The prince said the kingdom would increase its capacity to 20 million barrels per day if it chose to invest and reiterated any production deal would be contingent on Iranian participation (“Saudi prince says he could add a million barrels immediately” Bloomberg, April 16).
The comments could be interpreted as negotiating rhetoric, nonetheless such a late intervention was ominous.
Saudi delegates arrived in Doha still apparently committed to reaching a deal but at the last minute insisted on substantial changes to the draft (“No agreement on oil freeze at Doha meeting”, Wall Street Journal, April 17).
“In the very early hours of Sunday morning, veteran Saudi oil minister Ali al-Naimi received a call from Riyadh, and then informed his delegates that they would need to scrap the draft agreement for a freeze that didn’t include Iran, according to a person familiar with events,” the Wall Street Journal reported.
The same story emerges from other sources. Russia’s energy minister blamed “some OPEC countries” for trying to change the terms of the agreement at the last minute “trying to get concessions from countries that are not here” (“Russia ‘disappointed’ by Qatar oil talks,” Russia Today, April 17).
Saudi Arabia has never been enthusiastic about coordinated production restraint, endorsing the principle while stating tough conditions that would make it all but impossible in practice.
The kingdom is likely to pay a diplomatic price for derailing the negotiations at such a late stage, embarrassing everyone else, but senior policymakers evidently decided no deal was better than even a weak one.
With so many other producing countries present at Doha and ready to agree to a production freeze, there was a deal on the table that met most of the conditions that the Saudis set months ago.
Saudi Arabia was not being asked to cut production, merely avoid it increasing for six months until a review in October, which would have been a fairly empty gesture.
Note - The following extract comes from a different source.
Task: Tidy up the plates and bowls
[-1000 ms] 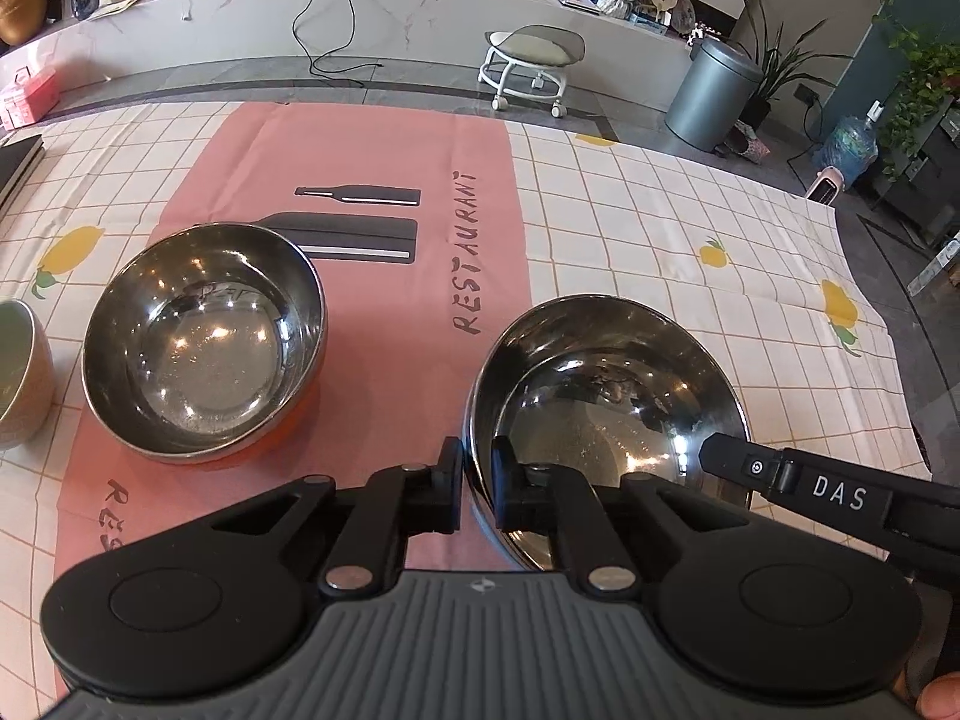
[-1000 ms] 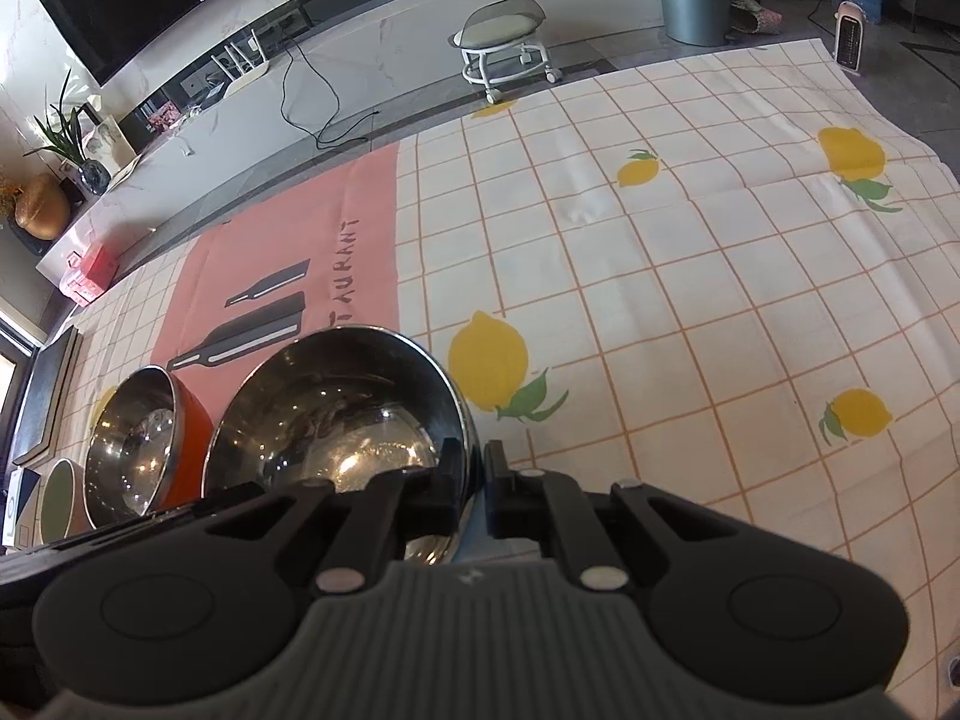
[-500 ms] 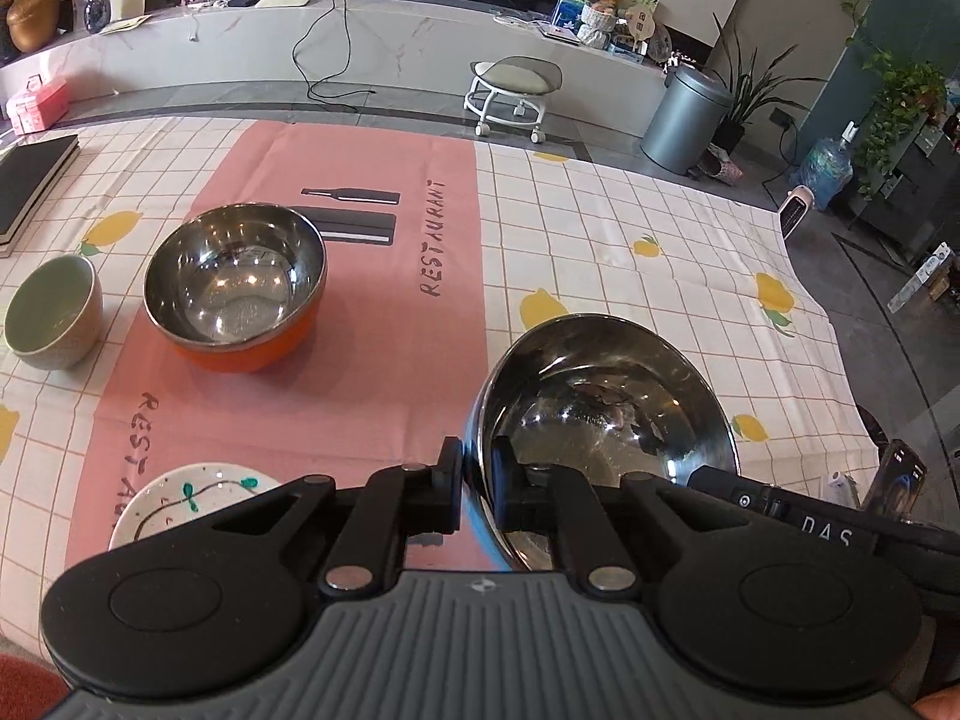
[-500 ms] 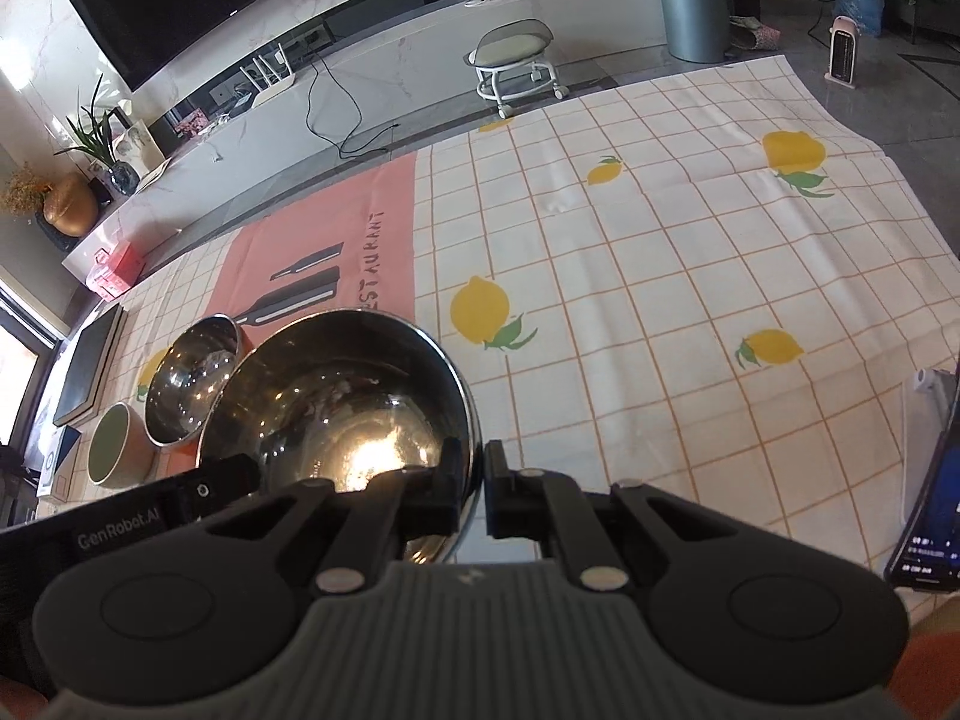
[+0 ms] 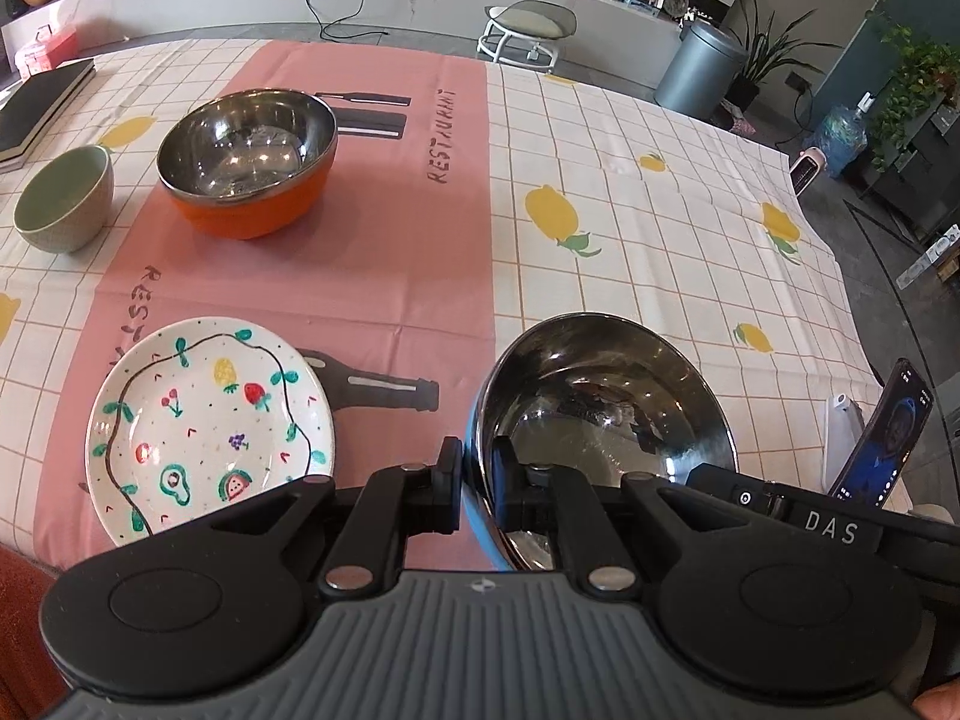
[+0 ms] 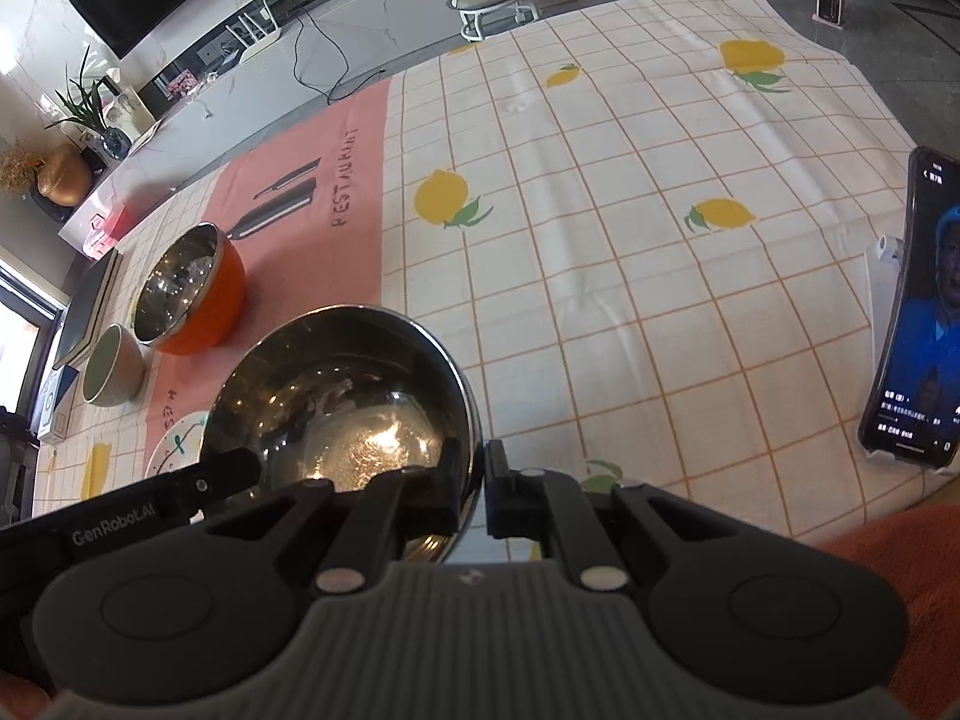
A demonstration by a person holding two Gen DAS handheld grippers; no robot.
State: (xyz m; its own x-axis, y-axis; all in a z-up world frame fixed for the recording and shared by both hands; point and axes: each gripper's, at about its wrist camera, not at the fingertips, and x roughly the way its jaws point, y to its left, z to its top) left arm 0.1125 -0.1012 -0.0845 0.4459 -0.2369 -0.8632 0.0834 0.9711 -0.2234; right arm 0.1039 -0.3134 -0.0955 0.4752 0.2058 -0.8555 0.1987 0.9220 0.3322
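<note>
Both grippers hold one steel bowl with a blue outside (image 5: pixel 606 420), lifted above the near right of the table. My left gripper (image 5: pixel 479 480) is shut on its left rim. My right gripper (image 6: pixel 474 489) is shut on its right rim; the bowl fills the lower left of the right wrist view (image 6: pixel 342 402). An orange steel bowl (image 5: pixel 246 165) stands at the far left, also in the right wrist view (image 6: pixel 192 288). A small green bowl (image 5: pixel 63 198) sits left of it. A painted fruit plate (image 5: pixel 207 429) lies near left.
A pink runner and lemon-check cloth (image 5: pixel 630 240) cover the table. A phone on a stand (image 5: pixel 888 438) sits at the near right edge, also in the right wrist view (image 6: pixel 924 324). A black book (image 5: pixel 42 102) lies far left.
Both grippers rose and pulled back toward the near edge with the blue bowl. The orange bowl now lies farther off, and the plate and phone have come into view.
</note>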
The only condition not met was participation by Iran, a relatively marginal consideration from an oil market perspective, but critical from a diplomatic one.
Some analysts see a more straightforward motive for Saudi Arabia’s refusal to sign up: the kingdom is worried oil prices are rising too soon and too far, throwing a potential lifeline to U.S. shale drillers and other higher-cost producers.
Rising prices put at risk the market rebalancing Saudi Arabia and its allies have painfully pursued over the last 18 months (“Saudis won’t shed any tears over Doha”, Bloomberg, April 17).
The two explanations (diplomacy and market rebalancing) are not mutually exclusive. But it seems oil policy has to some extent become embroiled in the kingdom’s broader conflict with Iran.
“Saudi Arabia’s increasingly bitter dispute with Iran is now being played out in the oil market”, according to my colleague Andy Critchlow (“Proxy war”, Reuters, April 18).
The kingdom’s oil minister has been sidelined and that oil policy is now apparently being directed by the royal court and the deputy crown prince, where it is treated as an aspect of diplomacy.
Saudi Arabia has taken an increasingly assertive position on a range of foreign policy issues since the accession of the new king last year. Economic diplomacy is an increasingly important part of that effort.
Saudi Arabia has tried to restrict the resumption of Iran’s exports by warning tanker companies that they will be blacklisted if they carry Iranian oil (“Saudi Arabia acts to slow Iran’s oil exports”, Financial Times, April 4).
The decision to derail the Doha discussion is consistent with an emerging pattern of economic warfare being waged by Saudi Arabia.
Unlike other oil producers, which are seeking higher prices, Saudi Arabia appears willing to risk lower prices that will hurt its own economy in the belief they will hurt Iran more.